Data entries:
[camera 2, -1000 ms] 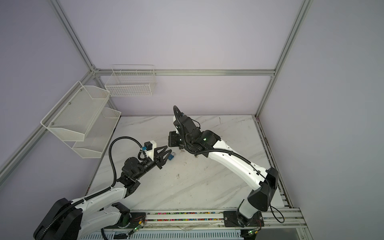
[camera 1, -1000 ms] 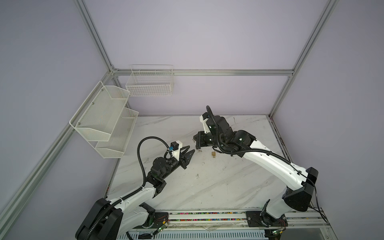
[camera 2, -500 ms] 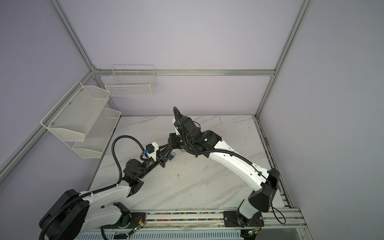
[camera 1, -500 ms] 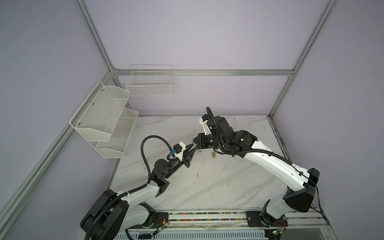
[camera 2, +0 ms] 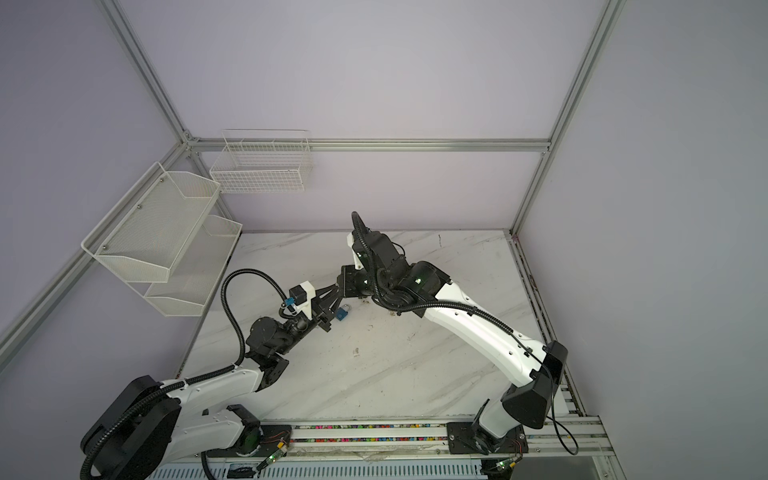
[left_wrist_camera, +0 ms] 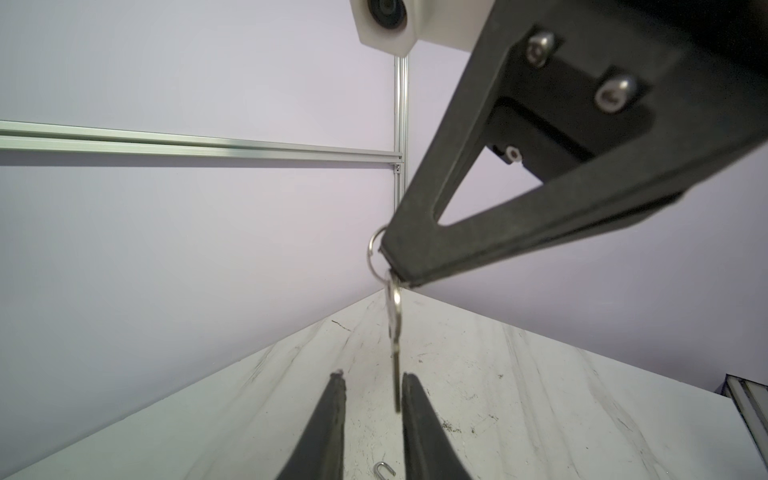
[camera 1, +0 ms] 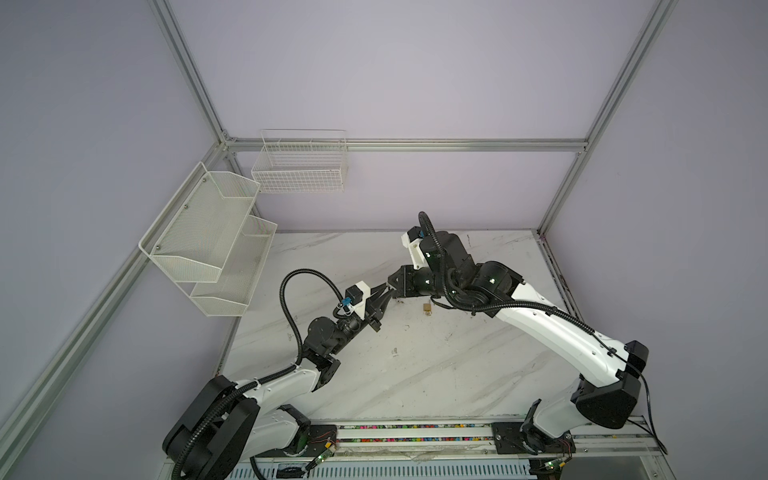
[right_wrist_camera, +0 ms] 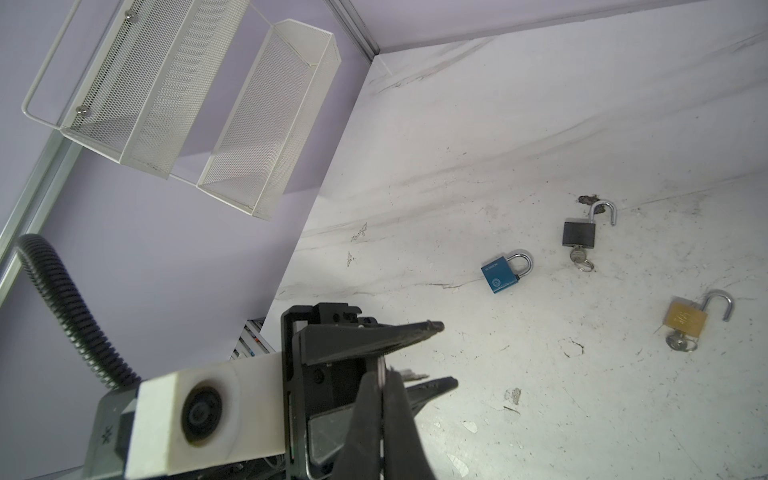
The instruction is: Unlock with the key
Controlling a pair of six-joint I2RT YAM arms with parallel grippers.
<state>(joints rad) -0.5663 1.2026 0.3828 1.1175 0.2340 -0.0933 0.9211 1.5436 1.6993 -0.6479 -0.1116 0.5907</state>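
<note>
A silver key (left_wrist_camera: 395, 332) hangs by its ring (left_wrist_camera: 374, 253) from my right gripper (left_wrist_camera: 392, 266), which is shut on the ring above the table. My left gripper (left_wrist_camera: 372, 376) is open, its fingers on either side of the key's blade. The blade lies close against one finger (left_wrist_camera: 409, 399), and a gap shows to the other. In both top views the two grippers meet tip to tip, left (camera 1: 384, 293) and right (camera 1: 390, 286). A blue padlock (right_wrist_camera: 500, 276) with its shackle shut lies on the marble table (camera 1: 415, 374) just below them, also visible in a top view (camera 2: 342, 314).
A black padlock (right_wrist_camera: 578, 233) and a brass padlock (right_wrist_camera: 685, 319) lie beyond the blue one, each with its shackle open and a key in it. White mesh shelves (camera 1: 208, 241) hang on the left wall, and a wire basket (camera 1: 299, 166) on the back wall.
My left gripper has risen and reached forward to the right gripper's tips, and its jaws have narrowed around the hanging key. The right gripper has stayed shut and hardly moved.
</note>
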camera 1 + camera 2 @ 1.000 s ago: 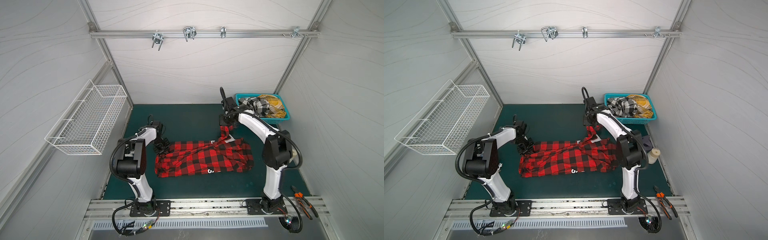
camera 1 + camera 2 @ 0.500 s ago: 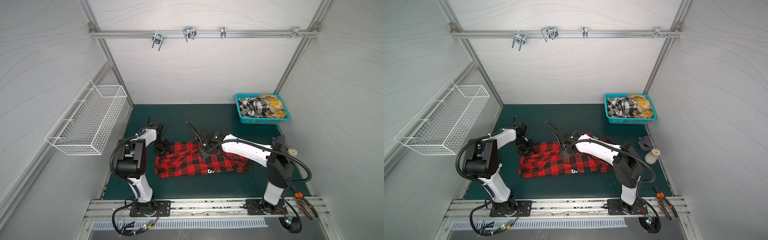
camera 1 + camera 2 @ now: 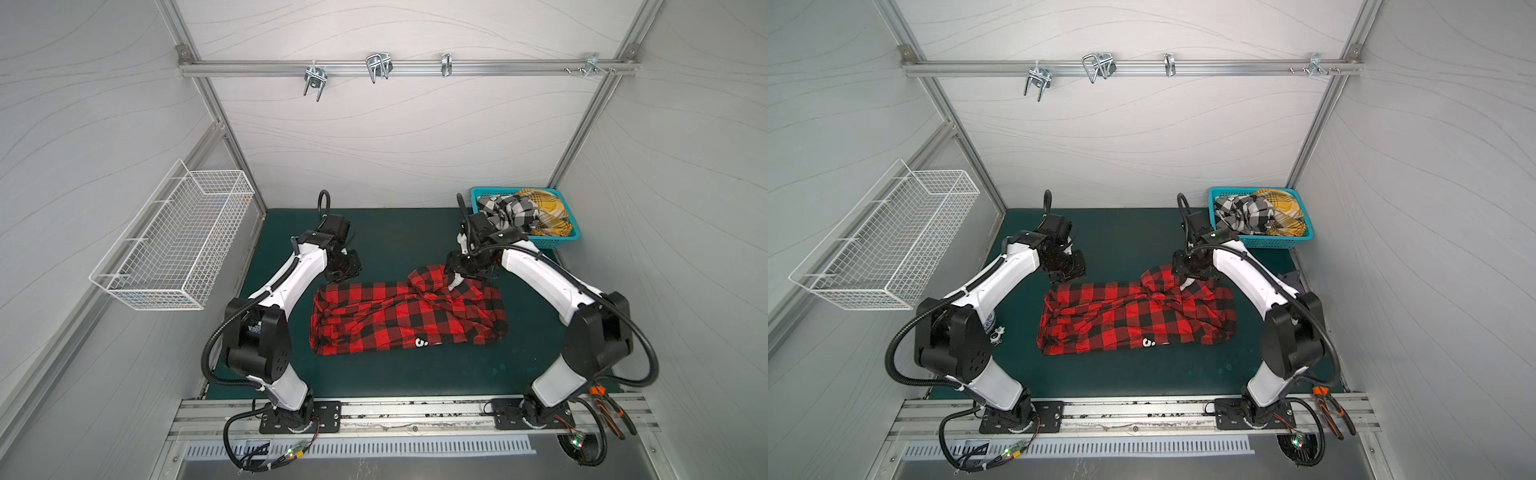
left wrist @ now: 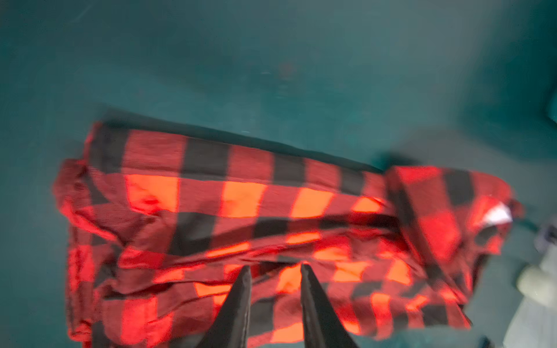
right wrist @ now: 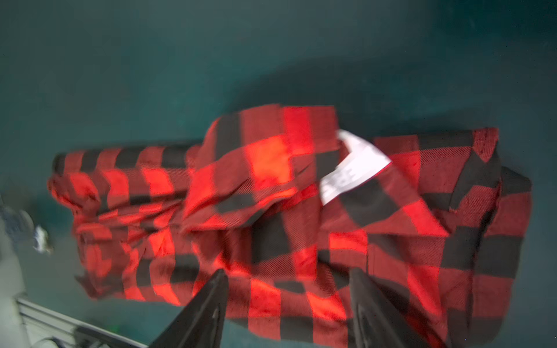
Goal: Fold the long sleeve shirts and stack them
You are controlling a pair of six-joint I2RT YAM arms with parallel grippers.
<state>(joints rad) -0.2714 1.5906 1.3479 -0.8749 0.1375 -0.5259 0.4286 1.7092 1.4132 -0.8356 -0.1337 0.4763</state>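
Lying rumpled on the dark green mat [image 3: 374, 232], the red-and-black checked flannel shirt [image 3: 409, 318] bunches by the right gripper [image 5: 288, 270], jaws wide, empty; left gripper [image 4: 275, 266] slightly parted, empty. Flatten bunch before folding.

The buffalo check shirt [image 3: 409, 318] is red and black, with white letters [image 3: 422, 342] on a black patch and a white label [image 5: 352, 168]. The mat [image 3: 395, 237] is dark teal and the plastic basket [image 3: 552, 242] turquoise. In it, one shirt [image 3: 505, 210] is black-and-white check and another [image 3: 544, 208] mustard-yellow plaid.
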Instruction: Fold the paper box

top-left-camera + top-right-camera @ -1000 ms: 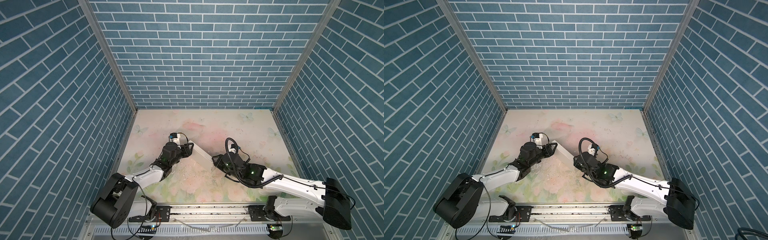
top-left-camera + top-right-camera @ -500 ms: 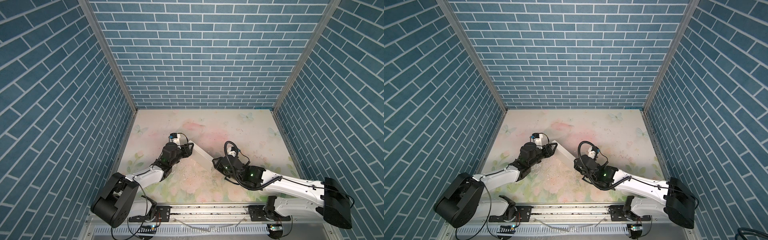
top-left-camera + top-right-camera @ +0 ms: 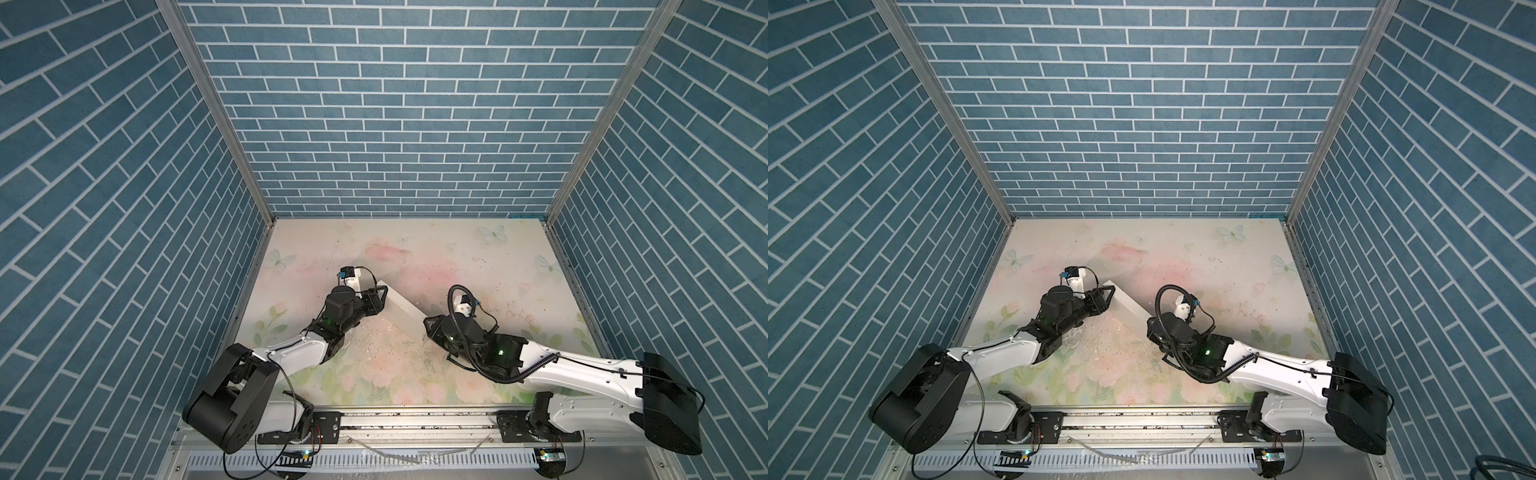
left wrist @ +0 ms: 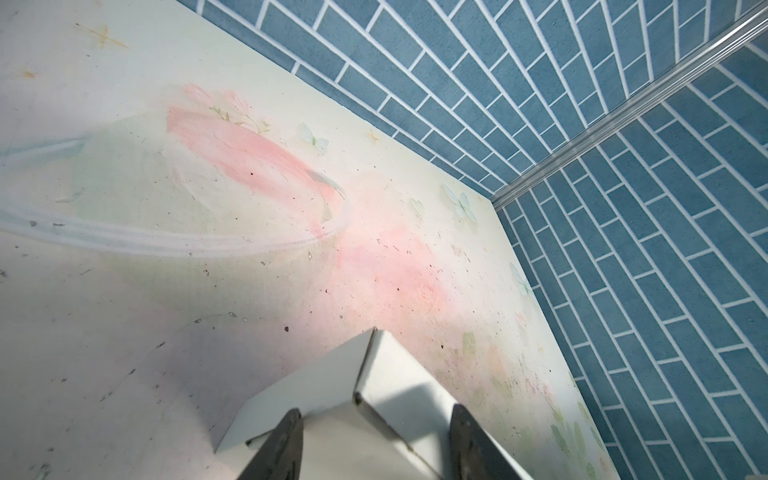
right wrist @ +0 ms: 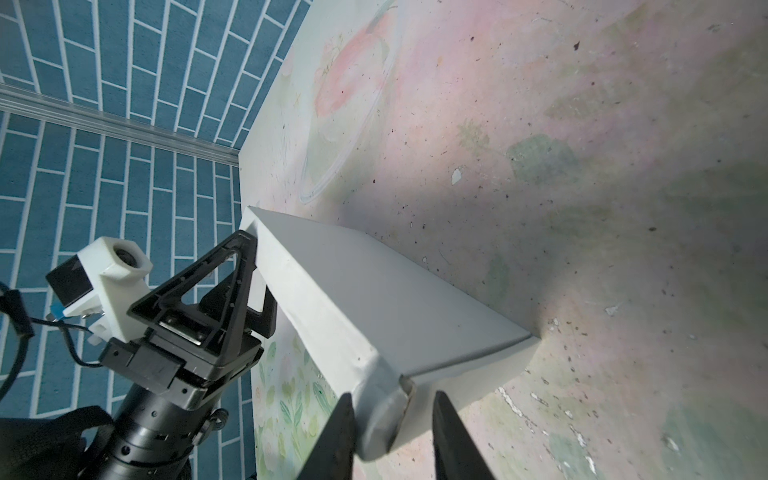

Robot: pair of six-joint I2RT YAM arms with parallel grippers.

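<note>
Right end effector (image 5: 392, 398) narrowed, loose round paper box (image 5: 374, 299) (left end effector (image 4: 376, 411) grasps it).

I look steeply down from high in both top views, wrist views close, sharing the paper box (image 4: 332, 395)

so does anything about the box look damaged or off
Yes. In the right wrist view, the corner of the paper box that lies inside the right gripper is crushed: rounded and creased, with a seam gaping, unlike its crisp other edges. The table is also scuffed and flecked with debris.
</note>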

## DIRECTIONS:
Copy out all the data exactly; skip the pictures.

## WRITTEN SOLUTION:
[camera 2, -1000 ms] 
[camera 1, -1000 ms] 
[camera 2, -500 ms] 
[camera 1, -500 ms] 
[camera 2, +0 ms] 
[left_wrist_camera, +0 ms] 
[camera 1, +0 ms] 
[right_wrist_camera, +0 ms] 
The instruction is: Unlock with the key
Controlling a pair of six-joint I2RT YAM arms with parallel grippers.
<state>(joints rad) -0.5663 1.2026 0.3828 1.1175 0.2340 -0.0933 0.9211 1.5436 1.6993 -0.6479 -0.1116 0.5907</state>
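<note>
A silver key (left_wrist_camera: 395, 332) hangs by its ring (left_wrist_camera: 374, 253) from my right gripper (left_wrist_camera: 392, 266), which is shut on the ring above the table. My left gripper (left_wrist_camera: 372, 376) is open, its fingers on either side of the key's blade. The blade lies close against one finger (left_wrist_camera: 409, 399), and a gap shows to the other. In both top views the two grippers meet tip to tip, left (camera 1: 384, 293) and right (camera 1: 390, 286). A blue padlock (right_wrist_camera: 500, 276) with its shackle shut lies on the marble table (camera 1: 415, 374) just below them, also visible in a top view (camera 2: 342, 314).
A black padlock (right_wrist_camera: 578, 233) and a brass padlock (right_wrist_camera: 685, 319) lie beyond the blue one, each with its shackle open and a key in it. White mesh shelves (camera 1: 208, 241) hang on the left wall, and a wire basket (camera 1: 299, 166) on the back wall.
My left gripper has risen and reached forward to the right gripper's tips, and its jaws have narrowed around the hanging key. The right gripper has stayed shut and hardly moved.
</note>
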camera 1 + camera 2 @ 1.000 s ago: 
camera 1 + camera 2 @ 0.500 s ago: 
camera 1 + camera 2 @ now: 
left wrist @ now: 
right wrist @ now: 
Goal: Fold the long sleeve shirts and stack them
You are controlling a pair of six-joint I2RT YAM arms with parallel grippers.
<state>(joints rad) -0.2714 1.5906 1.3479 -0.8749 0.1375 -0.5259 0.4286 1.7092 1.4132 -0.8356 -0.1337 0.4763</state>
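Lying rumpled on the dark green mat [image 3: 374, 232], the red-and-black checked flannel shirt [image 3: 409, 318] bunches by the right gripper [image 5: 288, 270], jaws wide, empty; left gripper [image 4: 275, 266] slightly parted, empty. Flatten bunch before folding.

The buffalo check shirt [image 3: 409, 318] is red and black, with white letters [image 3: 422, 342] on a black patch and a white label [image 5: 352, 168]. The mat [image 3: 395, 237] is dark teal and the plastic basket [image 3: 552, 242] turquoise. In it, one shirt [image 3: 505, 210] is black-and-white check and another [image 3: 544, 208] mustard-yellow plaid.
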Instruction: Fold the paper box

top-left-camera + top-right-camera @ -1000 ms: 
top-left-camera + top-right-camera @ -500 ms: 
top-left-camera + top-right-camera @ +0 ms: 
left wrist @ +0 ms: 
right wrist @ +0 ms: 

Robot: pair of six-joint I2RT YAM arms with parallel grippers.

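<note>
Right end effector (image 5: 392, 398) narrowed, loose round paper box (image 5: 374, 299) (left end effector (image 4: 376, 411) grasps it).

I look steeply down from high in both top views, wrist views close, sharing the paper box (image 4: 332, 395)

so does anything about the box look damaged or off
Yes. In the right wrist view, the corner of the paper box that lies inside the right gripper is crushed: rounded and creased, with a seam gaping, unlike its crisp other edges. The table is also scuffed and flecked with debris.
</note>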

This exercise is now finished.